I was also curious as to how the hulls had fared after we sat aground for several hours during our trip.  We were happy to see that the only sign of touching the bottom was some easily touched up bottom paint just on the bottom of the keels.    This is one tough hull.  Or I guess I should say, two tough hulls.

I confess to a feeling of relief after getting the boat hauled out of the water and secured safely ashore.  This is the culmination of a process that started over four months ago when we flew up to Florida to take a look at this old catamaran.  It now feels like it was  1.) Find a boat and buy it, and 2.) Somehow get it transported to the TCI.  Step 3 is to get the boat the way we want it for some cruising.

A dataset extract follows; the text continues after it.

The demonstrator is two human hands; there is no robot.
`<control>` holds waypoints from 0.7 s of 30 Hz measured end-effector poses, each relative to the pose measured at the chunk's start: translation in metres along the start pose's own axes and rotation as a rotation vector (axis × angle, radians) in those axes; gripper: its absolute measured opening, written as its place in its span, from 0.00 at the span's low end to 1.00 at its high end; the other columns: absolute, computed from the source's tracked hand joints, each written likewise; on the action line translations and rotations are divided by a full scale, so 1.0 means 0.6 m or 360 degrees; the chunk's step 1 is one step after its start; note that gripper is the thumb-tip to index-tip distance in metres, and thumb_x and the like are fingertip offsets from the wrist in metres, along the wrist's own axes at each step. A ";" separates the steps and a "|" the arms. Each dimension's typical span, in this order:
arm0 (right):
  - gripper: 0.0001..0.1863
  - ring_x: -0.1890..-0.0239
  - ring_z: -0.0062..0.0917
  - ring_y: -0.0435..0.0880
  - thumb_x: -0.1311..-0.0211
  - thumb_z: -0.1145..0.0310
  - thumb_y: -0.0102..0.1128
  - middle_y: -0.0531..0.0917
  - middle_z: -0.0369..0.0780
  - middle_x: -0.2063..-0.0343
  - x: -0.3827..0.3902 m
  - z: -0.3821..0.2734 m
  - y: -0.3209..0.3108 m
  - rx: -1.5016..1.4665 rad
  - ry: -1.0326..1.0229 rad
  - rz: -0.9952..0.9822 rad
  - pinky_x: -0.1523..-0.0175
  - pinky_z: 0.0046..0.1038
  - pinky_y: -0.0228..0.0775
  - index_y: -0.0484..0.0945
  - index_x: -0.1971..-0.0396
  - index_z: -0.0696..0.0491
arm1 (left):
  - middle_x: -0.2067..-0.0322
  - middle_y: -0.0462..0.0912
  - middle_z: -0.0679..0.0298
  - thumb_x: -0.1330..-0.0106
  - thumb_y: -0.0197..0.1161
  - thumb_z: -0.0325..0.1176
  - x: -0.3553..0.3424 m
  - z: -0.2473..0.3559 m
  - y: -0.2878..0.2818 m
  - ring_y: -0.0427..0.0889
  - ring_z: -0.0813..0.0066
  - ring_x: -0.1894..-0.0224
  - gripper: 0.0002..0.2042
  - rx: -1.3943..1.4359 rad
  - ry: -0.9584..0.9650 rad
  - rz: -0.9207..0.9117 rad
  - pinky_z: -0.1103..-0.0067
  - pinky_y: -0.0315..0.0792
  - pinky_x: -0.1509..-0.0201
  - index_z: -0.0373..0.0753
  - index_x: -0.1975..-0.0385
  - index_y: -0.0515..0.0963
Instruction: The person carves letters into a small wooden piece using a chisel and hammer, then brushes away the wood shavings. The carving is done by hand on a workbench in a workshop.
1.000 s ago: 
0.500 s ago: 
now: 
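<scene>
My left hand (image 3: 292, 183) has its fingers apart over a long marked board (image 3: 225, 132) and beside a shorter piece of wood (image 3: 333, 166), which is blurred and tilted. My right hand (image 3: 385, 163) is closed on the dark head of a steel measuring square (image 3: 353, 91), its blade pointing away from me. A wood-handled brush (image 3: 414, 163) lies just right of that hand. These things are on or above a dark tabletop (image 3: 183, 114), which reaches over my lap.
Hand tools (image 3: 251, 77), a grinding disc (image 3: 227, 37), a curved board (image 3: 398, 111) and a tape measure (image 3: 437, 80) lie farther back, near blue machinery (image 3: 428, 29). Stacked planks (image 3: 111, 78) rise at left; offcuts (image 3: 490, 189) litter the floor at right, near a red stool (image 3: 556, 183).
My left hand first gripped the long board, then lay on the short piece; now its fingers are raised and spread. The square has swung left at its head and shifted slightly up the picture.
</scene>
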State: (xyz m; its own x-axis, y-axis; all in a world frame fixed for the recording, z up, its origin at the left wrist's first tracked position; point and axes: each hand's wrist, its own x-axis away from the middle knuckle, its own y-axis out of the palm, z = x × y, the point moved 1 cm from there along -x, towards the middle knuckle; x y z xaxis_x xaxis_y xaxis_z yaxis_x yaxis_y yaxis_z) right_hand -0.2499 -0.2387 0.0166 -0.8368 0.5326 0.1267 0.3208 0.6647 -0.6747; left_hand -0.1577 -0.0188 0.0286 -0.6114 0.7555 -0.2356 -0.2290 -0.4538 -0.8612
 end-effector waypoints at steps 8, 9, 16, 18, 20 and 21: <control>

We plan to get a few things fixed before we relaunch her later.  The electrical system is the first priority, but not the only one by any means.    This boat was sitting "on the hard" in Jacksonville when we first saw her, and now four months later, she's once again high and dry two countries south of there.  We felt good about leaving her here, safe from any storms, while we took off on our  little vacation to the Rocky Mountains.   We knew she was in good hands, and in good company among the varied population of other boats waiting out hurricane season at the Caicos Marina and Shipyard.

Now That's a water taxi.


And this.... oh yeah this is my idea of a Sport Fishing boat.    We were curious as to how that one even fits in the travel lift.   But obviously, it does.


That's pretty much the end of the story on this little trip.   We have several things we want to get accomplished before we re-launch Twisted Sheets. Some of it will be things we hire the shipyard to do, and some will be things I do myself.  It's a long list.  

We took our little vacation in the USA and are back on the island now.   I guess I could show you some photos of La Gringa  boogieing up a mountain trail  at around 10,000 ft on an All Terrain Vehicle, or biking over a raging river.  But while those are examples of our own version of a "Tropical Vacation" (a vacation from the tropics) they really don't fit in with the Tropical Life aspect of this blog.   Those mountain trips are so far from life here I don't even try to explain them.  So I thought I'd fill in the blank space until our next local excursion with this 'filler' post.

We have a trip planned to Middle Caicos, and I bet we can find some nice tropical scenery for the next one.